Lloré, lloré durante mucho tiempo, a veces sigo llorando, me arrebataron el único lugar que he considerado hogar, ahí sufrí penurias pero también fui feliz. A menudo sueño con las paredes que me vieron crecer, peleando con mi hermana, esperando a mi papá para comer, escuchando los regaños de mi abuela, recibiendo el abrazo de mi madre, escuchando a mis hermanos correr contentos, sé que voy a volver.
Fue el día más largo de toda mi vida, se prolongó más o menos un año, hasta que mis padres consiguieron una casa encerrada, sin patios, así que la azotea se volvió la ventana al universo.
Me di cuenta también que la familia no es familia, que, como dicen, el muerto y el arrimado a los tres días apestan.
Los cuerpos cercenados, enterrados en esos escombros sin fin se fueron sepultando con las inundaciones de las primeras lluvias del temporal, se hizo un pestilente río aglomerado de muerte. Metieron con presteza máquinas pesadas para dar fin a la tortura de vivos y muertos, el gobierno necesitaba dar respuestas ya.
Hubo quienes jamás reclamaron a sus allegados, afortunada o desgraciadamente quedaron juntos en silencio. Los muertos no dicen nada.
Maru, mira cómo son las cosas, tu poema de la luna me ha hecho relatar parte de mi historia.

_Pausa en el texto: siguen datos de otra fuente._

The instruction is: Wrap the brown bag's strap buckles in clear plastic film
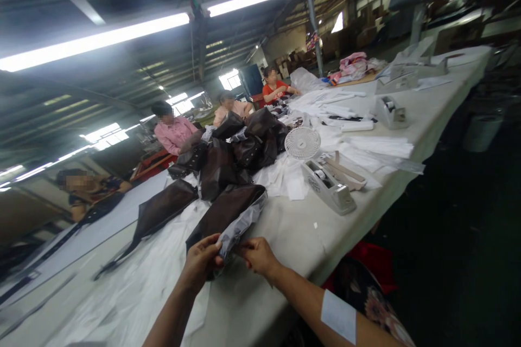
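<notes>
Brown fabric, folded into a flat bag (228, 209), lies on the table (293, 233) close to its near edge, and its near end is covered by a clear plastic sleeve (240, 227). The left hand (201, 261) and the right hand (257, 255) meet at this near end. The fingers of the left hand (212, 246) are pressed together on the plastic and pinch its corner from the left side. The fingers of the right hand (245, 249) are also closed and pinch the same plastic edge from the right side, so the bag end sits between the two hands and touches both. The rest of the bag reaches away from the hands toward the middle of the table.

Behind it, more dark brown bags (236, 149) are heaped in a pile, and one lies flat (163, 209) to the left. A tape dispenser (329, 184) stands near the right edge of the table, with a small white fan (302, 142) just behind it. White sheets (366, 146) cover the far part of the table. Other people (173, 130) sit along the far left edge.
</notes>
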`<action>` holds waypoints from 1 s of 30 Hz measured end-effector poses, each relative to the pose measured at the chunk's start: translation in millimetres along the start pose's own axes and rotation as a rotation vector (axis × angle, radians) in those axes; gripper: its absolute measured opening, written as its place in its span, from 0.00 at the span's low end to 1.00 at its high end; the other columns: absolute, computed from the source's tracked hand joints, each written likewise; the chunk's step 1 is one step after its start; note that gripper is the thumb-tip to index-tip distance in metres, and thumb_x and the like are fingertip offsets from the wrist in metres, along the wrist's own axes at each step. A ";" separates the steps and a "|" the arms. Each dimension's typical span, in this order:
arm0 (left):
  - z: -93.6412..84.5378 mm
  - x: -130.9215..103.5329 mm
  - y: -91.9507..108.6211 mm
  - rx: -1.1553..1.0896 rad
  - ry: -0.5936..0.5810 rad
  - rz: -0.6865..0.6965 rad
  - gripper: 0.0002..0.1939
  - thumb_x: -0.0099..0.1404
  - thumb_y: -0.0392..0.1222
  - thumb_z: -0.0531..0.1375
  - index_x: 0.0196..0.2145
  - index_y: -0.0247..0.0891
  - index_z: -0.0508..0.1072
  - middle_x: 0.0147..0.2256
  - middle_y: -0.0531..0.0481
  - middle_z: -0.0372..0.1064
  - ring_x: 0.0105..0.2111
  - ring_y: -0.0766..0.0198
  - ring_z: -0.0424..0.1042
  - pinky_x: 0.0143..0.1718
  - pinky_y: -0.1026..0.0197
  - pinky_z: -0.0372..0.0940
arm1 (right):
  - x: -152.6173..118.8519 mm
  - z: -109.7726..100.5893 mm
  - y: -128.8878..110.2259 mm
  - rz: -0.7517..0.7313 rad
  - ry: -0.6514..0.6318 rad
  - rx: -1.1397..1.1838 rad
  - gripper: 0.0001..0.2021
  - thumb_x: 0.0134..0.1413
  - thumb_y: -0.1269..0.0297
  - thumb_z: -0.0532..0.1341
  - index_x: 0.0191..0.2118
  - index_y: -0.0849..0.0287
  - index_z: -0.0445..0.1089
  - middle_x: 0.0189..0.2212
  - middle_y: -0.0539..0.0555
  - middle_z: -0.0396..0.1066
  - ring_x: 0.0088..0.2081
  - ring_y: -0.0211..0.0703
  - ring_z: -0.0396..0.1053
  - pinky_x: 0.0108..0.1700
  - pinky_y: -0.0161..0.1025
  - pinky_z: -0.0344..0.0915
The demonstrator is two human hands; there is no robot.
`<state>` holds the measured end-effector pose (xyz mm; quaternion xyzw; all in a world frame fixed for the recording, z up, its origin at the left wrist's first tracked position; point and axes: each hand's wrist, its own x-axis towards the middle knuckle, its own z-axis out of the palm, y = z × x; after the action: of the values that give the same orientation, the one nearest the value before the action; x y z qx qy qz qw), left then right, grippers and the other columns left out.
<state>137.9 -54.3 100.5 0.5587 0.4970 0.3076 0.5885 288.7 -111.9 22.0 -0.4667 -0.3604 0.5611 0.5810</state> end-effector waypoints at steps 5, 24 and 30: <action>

Las lágrimas estuvieron a punto de detonar sin embargo les dio la gana quedarse a la mitad de la garganta.
Vuelvo a leer y reflexionar sobre tu poema 3, Soy feliz.
Soy feliz de encontrarme en una voz, la tuya.
Soy feliz de cansarme caminando herida pero andando.
Soy feliz de leerte y sentirme nutrida.
Soy feliz de llorar hasta quedar rendida, ¡qué bueno que todo tiene fin!
Soy feliz en la alegría remota que me acaricia cuando estoy dormida.
Soy feliz de tu felicidad genuina.
Soy feliz de ti y de mí, juntas.
Volví a recordar ese día otra vez a través de este maravilloso escrito!!!